#### Entries provided ####

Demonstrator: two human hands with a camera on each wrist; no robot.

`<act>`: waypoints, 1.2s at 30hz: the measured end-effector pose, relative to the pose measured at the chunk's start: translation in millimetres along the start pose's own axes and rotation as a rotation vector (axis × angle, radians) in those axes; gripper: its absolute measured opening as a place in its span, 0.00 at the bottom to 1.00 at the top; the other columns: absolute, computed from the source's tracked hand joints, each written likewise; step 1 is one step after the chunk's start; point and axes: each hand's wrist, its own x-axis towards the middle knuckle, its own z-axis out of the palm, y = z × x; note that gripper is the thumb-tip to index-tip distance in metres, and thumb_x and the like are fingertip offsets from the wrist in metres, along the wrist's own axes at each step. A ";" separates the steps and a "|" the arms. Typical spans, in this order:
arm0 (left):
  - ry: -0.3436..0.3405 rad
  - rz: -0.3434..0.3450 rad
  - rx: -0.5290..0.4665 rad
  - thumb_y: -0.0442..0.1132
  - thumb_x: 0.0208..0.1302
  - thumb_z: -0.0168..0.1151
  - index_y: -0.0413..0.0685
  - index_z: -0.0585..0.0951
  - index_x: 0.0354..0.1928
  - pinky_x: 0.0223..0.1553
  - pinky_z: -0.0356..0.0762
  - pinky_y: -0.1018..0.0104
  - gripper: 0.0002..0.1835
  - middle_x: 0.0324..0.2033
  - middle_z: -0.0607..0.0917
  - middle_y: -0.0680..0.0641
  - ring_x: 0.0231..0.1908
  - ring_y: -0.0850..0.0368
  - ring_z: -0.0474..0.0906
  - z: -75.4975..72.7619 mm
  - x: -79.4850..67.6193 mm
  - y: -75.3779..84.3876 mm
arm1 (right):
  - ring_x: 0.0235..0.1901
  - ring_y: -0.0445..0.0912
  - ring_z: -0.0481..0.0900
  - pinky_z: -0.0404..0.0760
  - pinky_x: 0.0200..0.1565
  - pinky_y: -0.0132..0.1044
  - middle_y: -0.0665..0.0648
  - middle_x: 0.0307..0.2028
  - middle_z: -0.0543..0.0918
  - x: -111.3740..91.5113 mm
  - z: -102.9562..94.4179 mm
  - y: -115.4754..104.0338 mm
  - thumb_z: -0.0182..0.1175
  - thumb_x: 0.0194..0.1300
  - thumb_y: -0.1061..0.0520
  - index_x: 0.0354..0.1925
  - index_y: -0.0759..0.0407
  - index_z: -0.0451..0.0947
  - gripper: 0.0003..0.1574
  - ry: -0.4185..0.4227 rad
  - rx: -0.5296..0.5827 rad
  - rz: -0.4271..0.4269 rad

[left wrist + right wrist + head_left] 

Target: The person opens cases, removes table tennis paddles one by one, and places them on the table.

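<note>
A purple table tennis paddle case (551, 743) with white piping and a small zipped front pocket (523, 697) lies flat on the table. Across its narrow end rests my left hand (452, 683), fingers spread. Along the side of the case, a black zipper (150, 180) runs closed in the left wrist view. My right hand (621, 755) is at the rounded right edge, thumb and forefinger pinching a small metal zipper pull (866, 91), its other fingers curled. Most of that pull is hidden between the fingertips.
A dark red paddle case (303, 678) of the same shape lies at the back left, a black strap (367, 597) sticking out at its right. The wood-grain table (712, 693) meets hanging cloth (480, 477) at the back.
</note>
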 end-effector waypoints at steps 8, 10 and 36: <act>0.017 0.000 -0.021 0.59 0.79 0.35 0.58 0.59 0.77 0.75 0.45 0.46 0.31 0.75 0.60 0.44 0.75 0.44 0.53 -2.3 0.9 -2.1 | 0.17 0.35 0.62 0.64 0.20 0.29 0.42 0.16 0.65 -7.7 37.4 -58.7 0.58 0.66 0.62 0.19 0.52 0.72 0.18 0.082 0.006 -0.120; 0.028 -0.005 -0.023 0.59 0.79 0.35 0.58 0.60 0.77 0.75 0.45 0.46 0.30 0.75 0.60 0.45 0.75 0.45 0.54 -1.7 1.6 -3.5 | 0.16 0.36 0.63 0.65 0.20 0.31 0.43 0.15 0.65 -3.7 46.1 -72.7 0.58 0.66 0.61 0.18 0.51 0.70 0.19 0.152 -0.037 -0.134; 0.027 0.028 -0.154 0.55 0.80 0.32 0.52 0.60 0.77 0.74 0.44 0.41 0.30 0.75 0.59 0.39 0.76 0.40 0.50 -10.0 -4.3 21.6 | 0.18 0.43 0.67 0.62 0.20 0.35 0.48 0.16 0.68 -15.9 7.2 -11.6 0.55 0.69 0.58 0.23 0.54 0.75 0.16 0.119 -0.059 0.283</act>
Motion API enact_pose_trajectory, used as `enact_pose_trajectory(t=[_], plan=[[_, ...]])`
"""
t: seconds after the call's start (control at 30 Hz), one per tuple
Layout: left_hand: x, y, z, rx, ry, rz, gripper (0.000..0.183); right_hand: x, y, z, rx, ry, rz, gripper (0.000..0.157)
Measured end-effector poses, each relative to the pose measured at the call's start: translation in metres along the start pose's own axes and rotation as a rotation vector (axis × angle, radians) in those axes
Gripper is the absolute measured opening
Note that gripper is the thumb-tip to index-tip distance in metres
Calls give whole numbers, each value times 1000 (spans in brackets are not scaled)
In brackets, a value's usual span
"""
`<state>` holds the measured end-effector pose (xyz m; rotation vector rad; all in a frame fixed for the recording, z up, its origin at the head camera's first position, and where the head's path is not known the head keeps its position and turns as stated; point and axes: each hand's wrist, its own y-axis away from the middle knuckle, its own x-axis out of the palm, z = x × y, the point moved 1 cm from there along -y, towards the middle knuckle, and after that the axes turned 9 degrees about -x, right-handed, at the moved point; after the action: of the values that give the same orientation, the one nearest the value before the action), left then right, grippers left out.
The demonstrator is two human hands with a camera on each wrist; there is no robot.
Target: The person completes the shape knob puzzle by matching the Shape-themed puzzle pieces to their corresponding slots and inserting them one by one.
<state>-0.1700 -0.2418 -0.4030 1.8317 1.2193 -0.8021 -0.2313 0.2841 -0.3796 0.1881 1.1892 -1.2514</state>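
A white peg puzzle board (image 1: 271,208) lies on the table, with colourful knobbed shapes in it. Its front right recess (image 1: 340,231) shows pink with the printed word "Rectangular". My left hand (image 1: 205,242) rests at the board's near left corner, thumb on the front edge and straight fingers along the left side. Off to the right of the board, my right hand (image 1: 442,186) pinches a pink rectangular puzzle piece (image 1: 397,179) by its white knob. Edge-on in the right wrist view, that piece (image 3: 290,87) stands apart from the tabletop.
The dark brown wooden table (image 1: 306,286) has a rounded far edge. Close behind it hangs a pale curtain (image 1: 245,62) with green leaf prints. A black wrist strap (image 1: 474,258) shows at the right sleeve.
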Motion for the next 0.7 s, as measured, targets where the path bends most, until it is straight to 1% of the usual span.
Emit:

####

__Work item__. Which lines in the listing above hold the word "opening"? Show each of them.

__Task solution__.
`<act>`: waypoints, 1.2s at 30hz: the measured end-effector pose, relative to the pose measured at the chunk's start: translation in millimetres along the start pose's own axes and rotation as a rotation vector (axis × angle, radians) in those axes; gripper: its absolute measured opening as a place in its span, 0.00 at the bottom to 1.00 at the top; the other columns: absolute, computed from the source's tracked hand joints, each written likewise; step 1 is one step after the chunk's start; point and axes: each hand's wrist, its own x-axis towards the middle knuckle, its own z-axis out of the palm, y = z × x; note that gripper is the thumb-tip to index-tip distance in metres, and thumb_x and the like are fingertip offsets from the wrist in metres, along the wrist's own axes at each step. A ";" separates the steps and a "|" the arms. Typical spans, in this order:
Gripper is the absolute measured opening

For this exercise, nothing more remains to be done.